A Few Dovecot Issues - PAM Connect...


I’m new to virtualmin/webmin and I just migrated a cpanel server over. I got everything working properly except until I tried to setup thunderbird with imap accounts and I have been trying to fix this for hours.

No matter the config, I could not get a connection. I am able to telnet to dovecot and login that way with no problem.
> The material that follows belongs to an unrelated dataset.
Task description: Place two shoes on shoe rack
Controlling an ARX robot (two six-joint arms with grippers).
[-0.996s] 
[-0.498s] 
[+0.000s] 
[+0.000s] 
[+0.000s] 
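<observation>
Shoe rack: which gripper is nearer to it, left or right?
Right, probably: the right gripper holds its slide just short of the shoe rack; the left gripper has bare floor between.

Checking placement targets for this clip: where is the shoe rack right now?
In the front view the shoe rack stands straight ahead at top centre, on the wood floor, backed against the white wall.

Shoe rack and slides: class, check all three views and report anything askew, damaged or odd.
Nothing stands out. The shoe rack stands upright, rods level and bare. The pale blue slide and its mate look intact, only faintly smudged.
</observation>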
I enabled all the dovecot logging info and here is what I get when trying to connect via thunderbird

dovecot log:
2012-08-06 23:56:38 auth-worker(default): Info: pam(webmaster,-MY.IP-): lookup service=dovecot
2012-08-06 23:56:38 auth-worker(default): Info: pam(webmaster,-MY.IP-): #1/1 style=1 msg=Password:
2012-08-06 23:56:39 auth-worker(default): Info: pam(webmaster,-MY.IP-): pam_authenticate() failed: Authentication failure (password mismatch?) (given password: -MY Entered Password-)
2012-08-06 23:56:41 auth(default): Info: client out: FAIL 2 user=webmaster
2012-08-06 23:56:51 imap-login: Info: Disconnected (auth failed, 2 attempts): user=webmaster@WEBSITE.COM, method=PLAIN, rip=-MY.IP-, lip=, TLS

The auth log:
Aug 7 00:00:39 web dovecot-auth: pam_unix(dovecot:auth): check pass; user unknown
Aug 7 00:00:39 web dovecot-auth: pam_unix(dovecot:auth): authentication failure; logname= uid=0 euid=0 tty=dovecot ruser=webmaster@WEBSITE.COM rhost=-MY.IP-

I noticed the first line of the auth log says “user unknown”. I am not sure what that is about epically since the second line of ruser has the username

I also noticed that if I telnet in and login, there is no record in the logs.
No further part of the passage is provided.